When he was in his last year of school, he had an old friend who knew and respected his talent and proposed Dann to play with him in Los De Adentro, a famous rock band in Colombia, which Dann accepted and started playing with them. Dann played for a year, going on tours and playing as support band for several famous artists such as Juanes, Shakira and Duran Duran. At the age of 18 he moved to Buenos Aires, Argentina. There, he studied Music Production at the EMBA, and looked forward to his career and for big chances in his life. Soon the doors started to open in the crafty country as he was invited to several shows in different Buenos Aires' scenes and festivals in other cities around the country.

Dann created the band "Dominic" and started playing at famous night clubs in Buenos Aires such as Crobar, Pacha, The Roxy, among others. He also played on the American TV program, Wild on Latino, from E! Entertainment Television and Manifesto Rock TV. The band also recorded their first EP called "Of Love & Its Consequences", which was mixed and mastered by Santiago Convers along with his band Guitarist. On 11 December, the band released their first video clip on YouTube, called "Away" and got first place for most subscribed and most viewed channel at the YouTube Awards during the first month.

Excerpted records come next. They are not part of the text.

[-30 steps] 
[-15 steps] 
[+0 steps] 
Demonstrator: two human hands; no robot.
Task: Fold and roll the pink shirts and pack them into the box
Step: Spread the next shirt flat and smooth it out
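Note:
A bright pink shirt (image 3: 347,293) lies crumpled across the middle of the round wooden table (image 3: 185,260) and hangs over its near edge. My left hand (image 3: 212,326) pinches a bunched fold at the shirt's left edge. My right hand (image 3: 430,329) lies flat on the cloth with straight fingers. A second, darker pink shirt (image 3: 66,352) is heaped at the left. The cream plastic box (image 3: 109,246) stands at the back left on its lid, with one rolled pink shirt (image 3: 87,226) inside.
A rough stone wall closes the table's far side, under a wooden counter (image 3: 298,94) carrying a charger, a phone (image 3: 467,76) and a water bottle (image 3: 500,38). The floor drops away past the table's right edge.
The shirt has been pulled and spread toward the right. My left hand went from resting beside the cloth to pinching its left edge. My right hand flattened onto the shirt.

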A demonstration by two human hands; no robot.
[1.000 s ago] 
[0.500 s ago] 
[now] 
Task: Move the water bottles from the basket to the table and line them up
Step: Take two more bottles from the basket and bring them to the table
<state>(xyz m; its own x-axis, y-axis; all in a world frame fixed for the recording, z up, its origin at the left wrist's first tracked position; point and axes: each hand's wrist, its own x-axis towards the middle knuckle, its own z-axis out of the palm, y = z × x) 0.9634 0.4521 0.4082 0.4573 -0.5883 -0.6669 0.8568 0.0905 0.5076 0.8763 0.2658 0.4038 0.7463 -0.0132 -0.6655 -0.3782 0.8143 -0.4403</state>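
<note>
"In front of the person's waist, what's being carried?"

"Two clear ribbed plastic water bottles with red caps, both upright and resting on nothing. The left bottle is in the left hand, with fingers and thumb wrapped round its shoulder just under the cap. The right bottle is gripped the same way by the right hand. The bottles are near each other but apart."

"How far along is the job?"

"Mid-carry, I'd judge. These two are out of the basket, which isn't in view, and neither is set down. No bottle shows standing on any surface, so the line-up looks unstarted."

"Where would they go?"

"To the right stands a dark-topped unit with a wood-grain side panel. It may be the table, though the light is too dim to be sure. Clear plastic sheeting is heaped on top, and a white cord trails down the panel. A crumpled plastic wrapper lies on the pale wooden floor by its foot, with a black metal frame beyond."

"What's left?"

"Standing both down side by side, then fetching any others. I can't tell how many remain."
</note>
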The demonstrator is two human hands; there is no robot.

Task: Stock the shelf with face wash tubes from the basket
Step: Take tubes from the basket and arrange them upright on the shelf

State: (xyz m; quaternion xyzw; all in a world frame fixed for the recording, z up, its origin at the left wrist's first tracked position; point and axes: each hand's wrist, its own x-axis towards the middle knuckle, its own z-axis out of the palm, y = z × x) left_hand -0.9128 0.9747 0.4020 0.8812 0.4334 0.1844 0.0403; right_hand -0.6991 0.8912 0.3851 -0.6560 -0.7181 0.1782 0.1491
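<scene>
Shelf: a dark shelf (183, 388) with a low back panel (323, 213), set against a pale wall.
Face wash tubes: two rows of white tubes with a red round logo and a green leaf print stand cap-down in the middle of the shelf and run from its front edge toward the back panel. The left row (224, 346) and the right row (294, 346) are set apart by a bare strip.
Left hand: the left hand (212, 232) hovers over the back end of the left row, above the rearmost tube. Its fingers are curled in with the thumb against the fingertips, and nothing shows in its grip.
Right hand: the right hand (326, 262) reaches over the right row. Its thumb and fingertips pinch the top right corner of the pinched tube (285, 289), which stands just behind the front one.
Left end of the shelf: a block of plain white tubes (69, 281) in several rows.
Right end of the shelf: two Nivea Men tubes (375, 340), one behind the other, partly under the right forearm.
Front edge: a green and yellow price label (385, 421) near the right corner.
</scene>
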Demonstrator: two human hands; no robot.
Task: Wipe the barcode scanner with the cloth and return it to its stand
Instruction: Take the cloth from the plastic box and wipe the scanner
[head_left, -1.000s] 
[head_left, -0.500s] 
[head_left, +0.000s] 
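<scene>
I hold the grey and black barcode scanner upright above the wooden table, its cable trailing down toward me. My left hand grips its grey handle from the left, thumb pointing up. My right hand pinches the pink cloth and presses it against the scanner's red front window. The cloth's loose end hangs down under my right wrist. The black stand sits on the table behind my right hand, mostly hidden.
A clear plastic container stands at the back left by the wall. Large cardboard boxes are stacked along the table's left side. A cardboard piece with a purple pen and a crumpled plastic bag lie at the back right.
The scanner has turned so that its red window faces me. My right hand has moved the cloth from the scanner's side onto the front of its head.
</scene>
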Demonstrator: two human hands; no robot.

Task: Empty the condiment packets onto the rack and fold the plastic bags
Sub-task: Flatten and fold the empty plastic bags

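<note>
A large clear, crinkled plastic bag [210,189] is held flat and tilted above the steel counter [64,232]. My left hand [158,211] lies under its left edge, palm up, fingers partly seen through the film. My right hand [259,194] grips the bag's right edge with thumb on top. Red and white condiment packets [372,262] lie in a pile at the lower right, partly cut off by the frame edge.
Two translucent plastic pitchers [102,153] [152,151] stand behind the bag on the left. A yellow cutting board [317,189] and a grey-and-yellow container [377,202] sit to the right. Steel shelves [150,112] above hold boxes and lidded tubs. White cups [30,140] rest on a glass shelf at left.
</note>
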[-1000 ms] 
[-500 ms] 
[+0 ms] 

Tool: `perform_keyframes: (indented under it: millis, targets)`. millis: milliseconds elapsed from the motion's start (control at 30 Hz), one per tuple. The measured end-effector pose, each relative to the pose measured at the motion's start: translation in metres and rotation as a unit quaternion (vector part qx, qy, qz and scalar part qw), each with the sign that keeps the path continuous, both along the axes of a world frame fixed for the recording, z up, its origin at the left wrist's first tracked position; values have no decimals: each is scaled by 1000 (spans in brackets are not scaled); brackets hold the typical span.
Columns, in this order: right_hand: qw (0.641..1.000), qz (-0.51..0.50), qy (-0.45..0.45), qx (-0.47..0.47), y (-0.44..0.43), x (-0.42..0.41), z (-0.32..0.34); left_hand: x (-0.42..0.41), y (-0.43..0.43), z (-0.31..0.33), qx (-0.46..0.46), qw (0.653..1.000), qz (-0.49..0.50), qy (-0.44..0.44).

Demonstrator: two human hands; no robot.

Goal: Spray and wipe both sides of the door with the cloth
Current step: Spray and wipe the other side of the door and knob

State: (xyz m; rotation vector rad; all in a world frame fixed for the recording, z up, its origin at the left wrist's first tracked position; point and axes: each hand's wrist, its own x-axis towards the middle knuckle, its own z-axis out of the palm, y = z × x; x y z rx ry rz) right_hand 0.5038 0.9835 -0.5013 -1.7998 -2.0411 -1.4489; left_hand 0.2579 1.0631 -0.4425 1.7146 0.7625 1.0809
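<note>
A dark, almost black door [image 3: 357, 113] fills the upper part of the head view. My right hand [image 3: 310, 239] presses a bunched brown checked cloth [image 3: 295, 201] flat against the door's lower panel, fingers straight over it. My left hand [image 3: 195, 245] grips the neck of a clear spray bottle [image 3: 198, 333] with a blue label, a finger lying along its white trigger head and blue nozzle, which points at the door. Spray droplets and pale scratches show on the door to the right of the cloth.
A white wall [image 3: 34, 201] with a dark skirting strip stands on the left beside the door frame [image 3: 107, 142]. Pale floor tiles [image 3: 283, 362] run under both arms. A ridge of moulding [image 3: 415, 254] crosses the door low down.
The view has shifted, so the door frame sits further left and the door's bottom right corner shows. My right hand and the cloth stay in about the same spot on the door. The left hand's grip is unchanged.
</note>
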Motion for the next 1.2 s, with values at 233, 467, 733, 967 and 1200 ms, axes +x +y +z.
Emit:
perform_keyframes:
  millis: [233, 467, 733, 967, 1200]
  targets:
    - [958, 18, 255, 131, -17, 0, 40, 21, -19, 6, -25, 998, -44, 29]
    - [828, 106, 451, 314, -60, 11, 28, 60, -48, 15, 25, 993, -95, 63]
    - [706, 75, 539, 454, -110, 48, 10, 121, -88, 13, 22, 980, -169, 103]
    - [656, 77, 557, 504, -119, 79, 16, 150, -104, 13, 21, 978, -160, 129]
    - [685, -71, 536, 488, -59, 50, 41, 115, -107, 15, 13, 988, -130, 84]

In 2011 he was called up to play in Brazil with the North Eastern band "Duranbah".

Visbal moved to Bogota where he recorded his first LP, which was called "Gemini". Their first single, "Adios Buenos Aires", received a nomination on the Premios SHOCK as "Best Alternative Radio Song" and had a high rotation on the most important music channels in Latin America, such as MTV Latinoamerica, HTV, TeleHit, within others. They also received a nomination for the MTV Millennial Awards in 2015. In 2017, he received a Latin Grammy Award nomination as the Best Rock Song along with Rafa Bonilla. In 2018 he created an Electronic Rock band with famous drummer and actor Diego Cadavid, called Bautté. They released 4 singles and several remixes.